▶ **What the exercise asks**
Please say how many lines in the entries below hold the string "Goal", with no other words.

▶ **Supplied records**
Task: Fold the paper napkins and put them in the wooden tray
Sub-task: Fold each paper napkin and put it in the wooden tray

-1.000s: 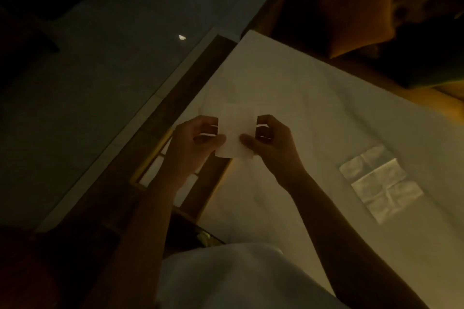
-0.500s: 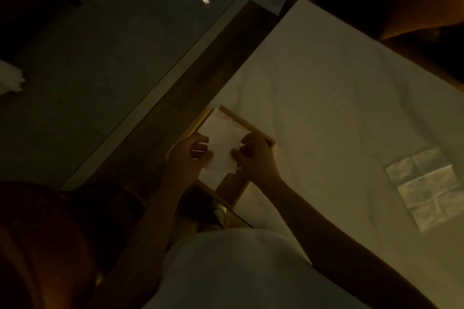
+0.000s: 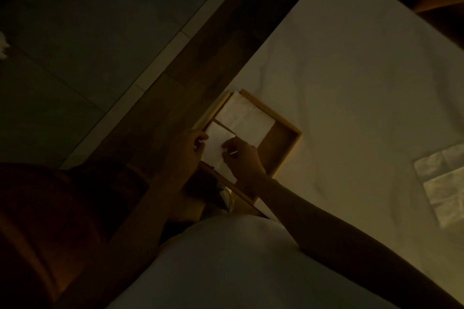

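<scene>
Pinching a small folded white paper napkin (image 3: pixel 217 144) by its two side edges, the left hand (image 3: pixel 185 152) and the right hand (image 3: pixel 244 158) held it low over the near left part of a rectangular light wooden tray (image 3: pixel 273 111). The fingers (image 3: pixel 229 144) of both hands were curled onto the paper, gripping it. The dim light hid whether its underside already touched the tray floor.

Just beyond it, other folded white napkins (image 3: pixel 244 118) lay inside the tray against the far rim, and the right side of the tray showed bare wood. By that, the step in hand seemed to be the placing: the fold looked done and only the release was left.

The next move probably called for lowering the napkin flat beside its neighbours, squaring its edges, then letting go with both hands at once so that the fold did not spring open.

Well apart to the right, a creased unfolded white napkin (image 3: pixel 444 190) lay on the white cloth surface (image 3: pixel 351 83) that carried the tray, likely the next to fold.
</scene>
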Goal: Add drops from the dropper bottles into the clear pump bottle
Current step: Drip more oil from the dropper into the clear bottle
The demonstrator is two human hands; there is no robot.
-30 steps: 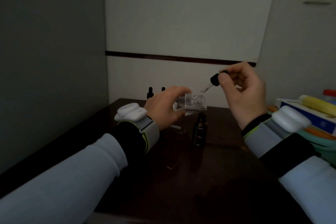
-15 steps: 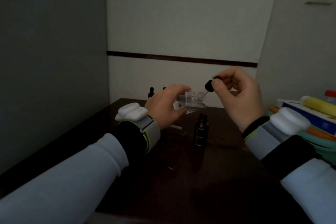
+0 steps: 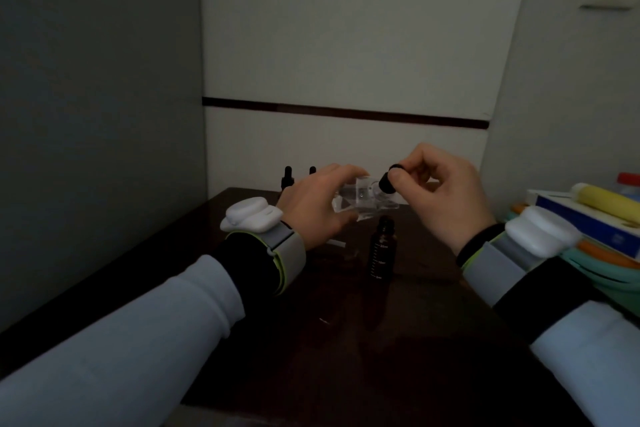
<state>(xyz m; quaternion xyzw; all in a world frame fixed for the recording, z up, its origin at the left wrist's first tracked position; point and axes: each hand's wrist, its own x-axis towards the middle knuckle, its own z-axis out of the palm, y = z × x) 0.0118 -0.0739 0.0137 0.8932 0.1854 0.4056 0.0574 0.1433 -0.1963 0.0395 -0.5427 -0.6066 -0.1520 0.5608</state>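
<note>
Hands: left hand [image 3: 313, 206] grips clear bottle [image 3: 360, 199] above table [image 3: 398, 340]; right hand [image 3: 446, 198] pinches dropper [image 3: 387, 181] at its mouth.
Handling: likely light, slippery; hold its sides.

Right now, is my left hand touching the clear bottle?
Touching. The head view shows the left hand gripping the clear bottle, with its fingers curled over the top, holding it up off the table.
</note>
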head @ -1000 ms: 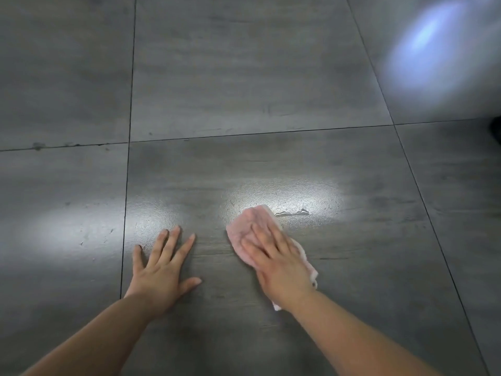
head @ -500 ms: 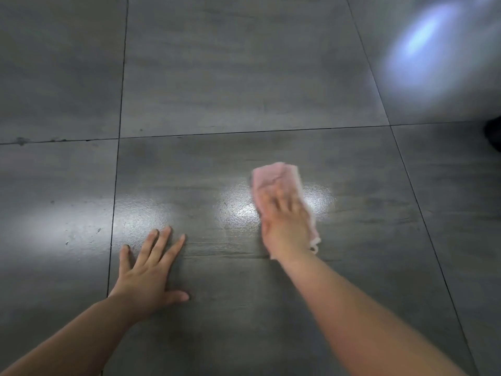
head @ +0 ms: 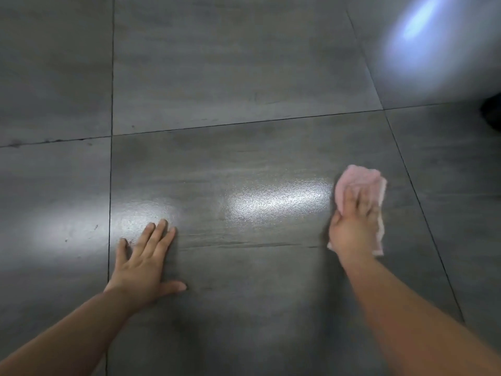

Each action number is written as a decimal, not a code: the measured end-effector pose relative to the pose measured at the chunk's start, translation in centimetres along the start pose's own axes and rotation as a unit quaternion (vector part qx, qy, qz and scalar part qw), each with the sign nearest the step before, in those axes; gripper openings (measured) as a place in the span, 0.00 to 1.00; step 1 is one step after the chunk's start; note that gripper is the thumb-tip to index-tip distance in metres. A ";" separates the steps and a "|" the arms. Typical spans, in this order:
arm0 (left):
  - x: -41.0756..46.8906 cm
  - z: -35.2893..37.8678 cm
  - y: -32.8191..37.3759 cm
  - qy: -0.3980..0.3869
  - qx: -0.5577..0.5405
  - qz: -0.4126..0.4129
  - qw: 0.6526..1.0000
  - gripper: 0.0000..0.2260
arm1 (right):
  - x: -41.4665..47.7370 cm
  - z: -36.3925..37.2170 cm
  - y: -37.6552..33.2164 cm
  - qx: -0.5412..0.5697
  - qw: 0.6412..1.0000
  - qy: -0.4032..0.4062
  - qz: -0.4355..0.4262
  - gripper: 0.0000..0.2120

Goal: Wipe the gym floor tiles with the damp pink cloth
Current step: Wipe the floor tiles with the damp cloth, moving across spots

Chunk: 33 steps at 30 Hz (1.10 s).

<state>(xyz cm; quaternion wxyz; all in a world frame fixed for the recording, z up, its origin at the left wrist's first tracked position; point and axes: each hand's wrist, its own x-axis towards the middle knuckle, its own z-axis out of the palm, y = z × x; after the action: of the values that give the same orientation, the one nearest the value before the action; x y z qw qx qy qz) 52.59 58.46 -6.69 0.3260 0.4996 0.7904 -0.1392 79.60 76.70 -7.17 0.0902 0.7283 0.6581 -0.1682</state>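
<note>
While the damp pink cloth (head: 359, 179) is pressed to the right side of the near floor tile (head: 244, 308), it is pinned under the flat, close-set fingers (head: 352, 199) of the right hand (head: 352, 232); the left hand (head: 143, 264) is braced flat, fingers spread. Soft, light and limp, the cloth is judged best held under the palm. Its underside is hidden; a dark shape (head: 492, 112) is cut off far right.
</note>
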 end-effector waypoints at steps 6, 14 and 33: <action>-0.4 -0.5 0.4 0.028 0.000 0.006 1.000 0.47 | -8.8 5.5 -6.0 -0.070 0.882 -0.041 -0.464 0.25; -7.3 7.0 -3.2 0.122 0.116 0.141 0.976 0.40 | -4.1 1.8 12.8 -0.039 0.985 0.035 -0.167 0.28; -7.5 6.2 -3.7 0.046 0.149 0.150 0.976 0.53 | -7.3 4.4 10.0 -0.020 0.979 0.097 -0.179 0.27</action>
<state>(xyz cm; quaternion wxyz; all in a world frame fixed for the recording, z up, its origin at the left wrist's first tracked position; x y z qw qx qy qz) 53.82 48.14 -6.82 0.2286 0.6614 0.6908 -0.1820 88.33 67.22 -9.53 0.0091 0.6097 0.7867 -0.0966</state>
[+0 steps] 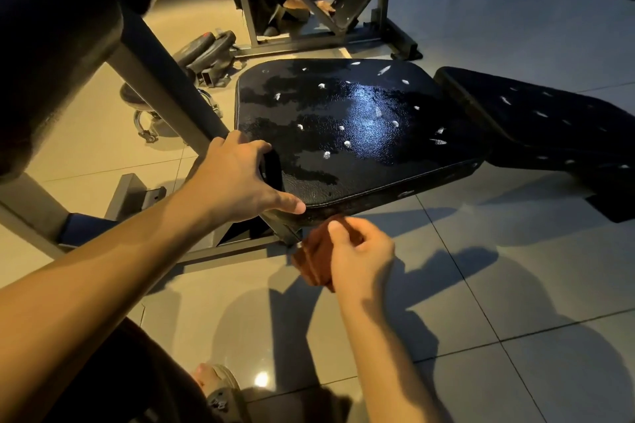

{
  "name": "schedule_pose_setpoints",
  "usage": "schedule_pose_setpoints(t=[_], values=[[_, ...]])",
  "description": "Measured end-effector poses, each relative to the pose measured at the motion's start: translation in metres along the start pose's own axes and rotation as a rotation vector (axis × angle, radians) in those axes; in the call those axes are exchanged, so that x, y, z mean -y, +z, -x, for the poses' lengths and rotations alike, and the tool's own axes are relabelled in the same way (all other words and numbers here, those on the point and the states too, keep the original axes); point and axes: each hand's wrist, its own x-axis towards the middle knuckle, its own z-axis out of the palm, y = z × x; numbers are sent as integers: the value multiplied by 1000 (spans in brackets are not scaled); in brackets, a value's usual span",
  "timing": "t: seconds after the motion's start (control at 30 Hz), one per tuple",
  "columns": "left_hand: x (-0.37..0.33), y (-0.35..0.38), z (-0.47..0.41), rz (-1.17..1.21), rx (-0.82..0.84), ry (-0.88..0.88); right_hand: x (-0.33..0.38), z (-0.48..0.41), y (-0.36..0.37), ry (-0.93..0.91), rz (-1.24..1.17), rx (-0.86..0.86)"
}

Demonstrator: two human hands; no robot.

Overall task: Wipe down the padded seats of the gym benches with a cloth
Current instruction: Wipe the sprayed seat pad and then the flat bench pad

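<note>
Head view, K: cloth location?
M: The rust-brown folded cloth (311, 259) is bunched in the right hand (357, 257), fingers curled round it. It sits just below the front edge of the black padded vinyl seat (360, 134), off the pad.
K: Other hand?
M: The left hand (237, 175) grips the seat's near left corner, thumb along the front edge. Seat surface is glossy and patchy, with white flecks. The black back pad (536, 117) adjoins on the right, the grey steel frame bar (165, 79) is on the left, and the pale tiled floor (515, 302) is beneath.
</note>
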Motion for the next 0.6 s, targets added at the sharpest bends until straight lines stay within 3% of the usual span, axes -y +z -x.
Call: schedule_pose_setpoints(t=[0.13,0.3,0.47,0.6], values=[[1,1,1,12,-5,0,-1,-40,-19,29,-27,-189],[0,0,-1,1,-1,-17,-2,-10,-2,-87,125,7],[-2,0,-1,-23,-5,4,0,-41,-24,4,132,-108],[-1,0,-1,-24,9,-9,-1,-22,-12,-61,208,16]])
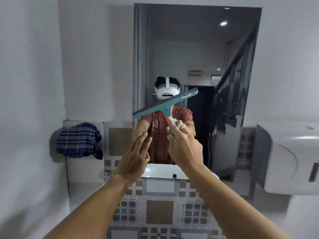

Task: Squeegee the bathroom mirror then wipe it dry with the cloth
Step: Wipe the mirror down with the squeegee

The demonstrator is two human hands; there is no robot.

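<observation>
A tall rectangular mirror (198, 49) hangs on the white wall ahead. My right hand (184, 147) grips the handle of a teal squeegee (165, 105), whose blade is tilted, right end higher, in front of the mirror's lower left part. My left hand (136, 157) is raised just left of it, fingers straight and apart, holding nothing, near the mirror's lower left edge. A blue checked cloth (79, 140) hangs bunched on the wall to the left of the mirror.
A white dispenser box (290, 157) juts from the wall on the right. Patterned grey and brown tiles (158, 211) cover the wall below the mirror. A small hook (107, 175) sits on the tiles at lower left. The mirror reflects a person in a red shirt.
</observation>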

▶ **Your solution**
2